■ What this task involves ■
From the entries, copy out every line in which the word "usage" is found.

(Saved data entries)
────────────────────

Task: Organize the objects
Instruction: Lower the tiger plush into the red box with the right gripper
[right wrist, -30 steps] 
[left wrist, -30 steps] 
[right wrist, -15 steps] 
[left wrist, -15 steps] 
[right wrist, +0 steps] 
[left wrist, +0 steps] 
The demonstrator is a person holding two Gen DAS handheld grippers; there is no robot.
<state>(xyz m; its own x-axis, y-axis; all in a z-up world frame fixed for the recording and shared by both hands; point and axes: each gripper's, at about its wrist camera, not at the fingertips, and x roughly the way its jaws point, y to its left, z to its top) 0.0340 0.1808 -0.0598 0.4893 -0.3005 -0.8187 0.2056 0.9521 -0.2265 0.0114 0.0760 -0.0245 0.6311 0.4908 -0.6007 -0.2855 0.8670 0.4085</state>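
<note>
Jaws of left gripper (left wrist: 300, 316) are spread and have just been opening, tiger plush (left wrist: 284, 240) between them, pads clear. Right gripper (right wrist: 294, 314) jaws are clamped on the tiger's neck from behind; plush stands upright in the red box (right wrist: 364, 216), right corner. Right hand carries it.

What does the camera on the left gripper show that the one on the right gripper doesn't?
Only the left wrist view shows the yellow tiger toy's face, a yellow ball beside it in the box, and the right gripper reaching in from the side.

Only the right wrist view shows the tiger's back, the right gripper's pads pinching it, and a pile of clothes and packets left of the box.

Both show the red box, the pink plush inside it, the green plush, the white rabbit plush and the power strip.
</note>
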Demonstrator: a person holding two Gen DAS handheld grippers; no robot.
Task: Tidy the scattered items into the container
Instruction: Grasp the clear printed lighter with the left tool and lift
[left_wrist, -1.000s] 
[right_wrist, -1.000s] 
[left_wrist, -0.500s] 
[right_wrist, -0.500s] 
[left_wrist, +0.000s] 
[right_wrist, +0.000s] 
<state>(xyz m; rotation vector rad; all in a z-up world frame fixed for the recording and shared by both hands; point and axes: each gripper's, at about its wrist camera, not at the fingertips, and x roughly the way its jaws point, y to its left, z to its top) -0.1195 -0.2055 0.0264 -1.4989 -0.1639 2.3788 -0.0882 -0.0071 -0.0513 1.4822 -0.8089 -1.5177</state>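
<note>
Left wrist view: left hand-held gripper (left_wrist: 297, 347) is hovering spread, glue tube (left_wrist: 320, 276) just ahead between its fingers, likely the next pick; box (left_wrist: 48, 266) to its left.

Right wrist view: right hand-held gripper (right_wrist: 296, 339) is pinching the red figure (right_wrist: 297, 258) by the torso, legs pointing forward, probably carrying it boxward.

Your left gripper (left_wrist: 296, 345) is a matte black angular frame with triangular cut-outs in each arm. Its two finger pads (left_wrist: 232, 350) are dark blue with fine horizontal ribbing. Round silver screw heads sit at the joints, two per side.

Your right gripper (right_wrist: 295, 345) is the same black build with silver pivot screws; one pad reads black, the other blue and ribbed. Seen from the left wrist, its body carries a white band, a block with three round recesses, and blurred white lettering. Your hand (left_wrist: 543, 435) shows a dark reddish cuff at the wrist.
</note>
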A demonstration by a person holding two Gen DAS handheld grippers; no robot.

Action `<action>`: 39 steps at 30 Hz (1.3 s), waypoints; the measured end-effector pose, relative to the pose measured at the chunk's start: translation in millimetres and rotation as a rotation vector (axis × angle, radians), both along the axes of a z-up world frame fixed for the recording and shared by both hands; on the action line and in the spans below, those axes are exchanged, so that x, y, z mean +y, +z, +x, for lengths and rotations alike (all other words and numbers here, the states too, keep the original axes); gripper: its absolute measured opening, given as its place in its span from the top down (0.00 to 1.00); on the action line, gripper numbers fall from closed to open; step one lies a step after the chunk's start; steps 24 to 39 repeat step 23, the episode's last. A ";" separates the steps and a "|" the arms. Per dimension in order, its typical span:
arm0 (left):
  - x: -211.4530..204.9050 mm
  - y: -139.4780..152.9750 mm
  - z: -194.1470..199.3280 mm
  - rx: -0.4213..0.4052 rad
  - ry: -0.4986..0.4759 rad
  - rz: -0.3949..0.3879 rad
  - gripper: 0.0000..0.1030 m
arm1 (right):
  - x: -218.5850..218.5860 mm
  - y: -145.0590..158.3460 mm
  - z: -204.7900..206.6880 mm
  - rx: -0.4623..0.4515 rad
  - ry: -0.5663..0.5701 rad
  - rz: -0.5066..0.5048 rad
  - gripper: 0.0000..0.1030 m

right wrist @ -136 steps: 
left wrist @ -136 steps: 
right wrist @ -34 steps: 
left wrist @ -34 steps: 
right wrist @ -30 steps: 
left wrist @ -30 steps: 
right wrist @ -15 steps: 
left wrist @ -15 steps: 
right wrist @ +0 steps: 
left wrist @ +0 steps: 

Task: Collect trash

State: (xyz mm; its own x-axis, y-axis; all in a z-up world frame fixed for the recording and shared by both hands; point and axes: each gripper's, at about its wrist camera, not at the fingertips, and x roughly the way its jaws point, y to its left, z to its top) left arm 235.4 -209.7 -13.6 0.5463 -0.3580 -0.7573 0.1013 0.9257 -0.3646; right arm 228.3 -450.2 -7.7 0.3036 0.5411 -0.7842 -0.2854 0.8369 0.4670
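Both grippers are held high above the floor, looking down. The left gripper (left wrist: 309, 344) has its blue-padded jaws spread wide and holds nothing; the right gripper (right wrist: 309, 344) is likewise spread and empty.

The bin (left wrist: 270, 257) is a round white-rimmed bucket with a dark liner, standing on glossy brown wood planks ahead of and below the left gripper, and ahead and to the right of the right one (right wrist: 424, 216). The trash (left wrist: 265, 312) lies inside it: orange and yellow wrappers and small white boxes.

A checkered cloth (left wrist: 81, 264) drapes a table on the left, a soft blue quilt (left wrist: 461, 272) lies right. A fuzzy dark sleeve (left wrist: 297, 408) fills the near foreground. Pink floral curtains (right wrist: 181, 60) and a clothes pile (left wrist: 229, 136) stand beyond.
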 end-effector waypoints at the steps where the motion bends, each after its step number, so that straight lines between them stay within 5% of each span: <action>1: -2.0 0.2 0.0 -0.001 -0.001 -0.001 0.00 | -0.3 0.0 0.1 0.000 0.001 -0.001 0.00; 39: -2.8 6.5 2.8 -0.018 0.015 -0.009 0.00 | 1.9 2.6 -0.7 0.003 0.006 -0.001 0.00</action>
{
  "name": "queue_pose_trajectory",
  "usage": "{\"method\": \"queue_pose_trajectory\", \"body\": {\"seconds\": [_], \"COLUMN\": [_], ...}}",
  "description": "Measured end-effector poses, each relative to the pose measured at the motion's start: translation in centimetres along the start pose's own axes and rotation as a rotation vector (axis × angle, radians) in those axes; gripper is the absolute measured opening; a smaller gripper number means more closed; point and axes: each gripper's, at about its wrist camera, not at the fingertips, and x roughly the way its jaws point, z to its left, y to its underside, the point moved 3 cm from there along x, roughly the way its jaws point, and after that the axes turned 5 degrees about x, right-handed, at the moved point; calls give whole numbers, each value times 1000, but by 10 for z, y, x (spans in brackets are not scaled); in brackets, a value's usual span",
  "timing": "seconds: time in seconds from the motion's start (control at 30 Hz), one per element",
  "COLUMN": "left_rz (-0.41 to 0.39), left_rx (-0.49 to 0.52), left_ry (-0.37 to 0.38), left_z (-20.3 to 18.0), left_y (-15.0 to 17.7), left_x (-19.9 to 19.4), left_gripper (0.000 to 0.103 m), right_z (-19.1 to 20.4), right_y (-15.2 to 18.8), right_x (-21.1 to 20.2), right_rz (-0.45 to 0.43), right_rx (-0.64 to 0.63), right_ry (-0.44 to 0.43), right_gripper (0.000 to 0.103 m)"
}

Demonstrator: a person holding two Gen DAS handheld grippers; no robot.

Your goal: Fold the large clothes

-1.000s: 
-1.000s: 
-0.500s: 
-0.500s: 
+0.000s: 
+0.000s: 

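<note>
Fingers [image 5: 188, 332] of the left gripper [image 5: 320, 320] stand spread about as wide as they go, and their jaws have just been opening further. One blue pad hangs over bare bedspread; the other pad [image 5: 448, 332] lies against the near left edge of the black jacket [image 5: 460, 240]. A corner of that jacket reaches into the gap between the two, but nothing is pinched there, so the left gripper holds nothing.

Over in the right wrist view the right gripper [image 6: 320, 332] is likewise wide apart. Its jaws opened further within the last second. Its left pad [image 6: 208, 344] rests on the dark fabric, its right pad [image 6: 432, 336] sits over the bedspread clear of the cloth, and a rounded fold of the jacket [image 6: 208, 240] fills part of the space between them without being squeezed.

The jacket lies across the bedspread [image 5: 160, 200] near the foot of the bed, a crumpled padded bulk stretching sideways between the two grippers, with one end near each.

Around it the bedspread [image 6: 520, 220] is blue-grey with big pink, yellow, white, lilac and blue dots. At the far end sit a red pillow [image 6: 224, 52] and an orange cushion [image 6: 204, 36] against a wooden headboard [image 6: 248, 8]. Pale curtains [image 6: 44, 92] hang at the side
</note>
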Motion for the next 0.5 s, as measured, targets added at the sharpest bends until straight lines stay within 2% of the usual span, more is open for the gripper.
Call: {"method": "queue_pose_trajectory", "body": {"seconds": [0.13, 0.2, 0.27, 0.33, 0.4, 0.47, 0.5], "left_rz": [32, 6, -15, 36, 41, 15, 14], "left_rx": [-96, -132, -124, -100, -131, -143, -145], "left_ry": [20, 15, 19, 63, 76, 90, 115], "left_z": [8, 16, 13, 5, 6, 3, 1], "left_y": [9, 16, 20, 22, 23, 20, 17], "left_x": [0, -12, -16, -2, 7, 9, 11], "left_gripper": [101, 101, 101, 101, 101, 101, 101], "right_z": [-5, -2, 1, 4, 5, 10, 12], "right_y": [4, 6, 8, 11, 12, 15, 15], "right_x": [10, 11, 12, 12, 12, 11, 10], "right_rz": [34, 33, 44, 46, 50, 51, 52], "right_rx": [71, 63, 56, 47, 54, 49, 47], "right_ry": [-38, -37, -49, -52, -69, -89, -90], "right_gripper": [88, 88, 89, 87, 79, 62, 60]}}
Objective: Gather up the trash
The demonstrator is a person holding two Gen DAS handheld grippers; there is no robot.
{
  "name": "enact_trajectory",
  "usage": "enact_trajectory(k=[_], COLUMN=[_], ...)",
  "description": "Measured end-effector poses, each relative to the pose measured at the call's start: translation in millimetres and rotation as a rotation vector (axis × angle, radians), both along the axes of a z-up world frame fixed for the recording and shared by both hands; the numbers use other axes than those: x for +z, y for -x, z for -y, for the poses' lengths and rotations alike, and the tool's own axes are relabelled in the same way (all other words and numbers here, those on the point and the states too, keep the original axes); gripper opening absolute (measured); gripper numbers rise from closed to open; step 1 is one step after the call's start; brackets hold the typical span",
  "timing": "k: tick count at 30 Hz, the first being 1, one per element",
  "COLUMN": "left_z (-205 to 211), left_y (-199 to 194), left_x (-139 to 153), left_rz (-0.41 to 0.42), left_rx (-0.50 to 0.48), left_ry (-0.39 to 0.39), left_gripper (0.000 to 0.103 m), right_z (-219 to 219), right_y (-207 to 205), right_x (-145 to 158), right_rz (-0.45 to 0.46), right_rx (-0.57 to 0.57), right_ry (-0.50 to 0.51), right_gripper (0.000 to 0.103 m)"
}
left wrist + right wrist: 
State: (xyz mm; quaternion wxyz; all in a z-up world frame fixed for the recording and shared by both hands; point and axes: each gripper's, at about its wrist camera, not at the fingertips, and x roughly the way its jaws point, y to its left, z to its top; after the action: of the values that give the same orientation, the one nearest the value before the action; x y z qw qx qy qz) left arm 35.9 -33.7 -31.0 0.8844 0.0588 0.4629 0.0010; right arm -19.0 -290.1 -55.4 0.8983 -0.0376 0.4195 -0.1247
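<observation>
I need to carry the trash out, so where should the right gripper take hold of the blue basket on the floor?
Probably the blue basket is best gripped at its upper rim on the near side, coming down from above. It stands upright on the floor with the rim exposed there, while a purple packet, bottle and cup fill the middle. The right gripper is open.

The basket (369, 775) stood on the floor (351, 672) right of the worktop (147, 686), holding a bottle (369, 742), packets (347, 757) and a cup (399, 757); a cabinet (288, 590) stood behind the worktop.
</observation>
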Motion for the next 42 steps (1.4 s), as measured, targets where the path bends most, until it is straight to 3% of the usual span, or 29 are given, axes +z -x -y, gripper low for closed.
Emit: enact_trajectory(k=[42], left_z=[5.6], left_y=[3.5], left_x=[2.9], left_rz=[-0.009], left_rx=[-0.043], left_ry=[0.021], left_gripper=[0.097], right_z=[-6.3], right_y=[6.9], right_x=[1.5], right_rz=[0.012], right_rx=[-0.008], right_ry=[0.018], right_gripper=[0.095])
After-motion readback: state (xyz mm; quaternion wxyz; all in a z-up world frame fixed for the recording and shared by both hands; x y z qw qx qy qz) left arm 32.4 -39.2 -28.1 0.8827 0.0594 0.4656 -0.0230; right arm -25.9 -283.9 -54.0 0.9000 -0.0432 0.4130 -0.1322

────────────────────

■ Exercise answer ■
  "usage": "{\"method\": \"queue_pose_trajectory\", \"body\": {\"seconds\": [_], \"COLUMN\": [_], ...}}",
  "usage": "enact_trajectory(k=[_], COLUMN=[_], ...)",

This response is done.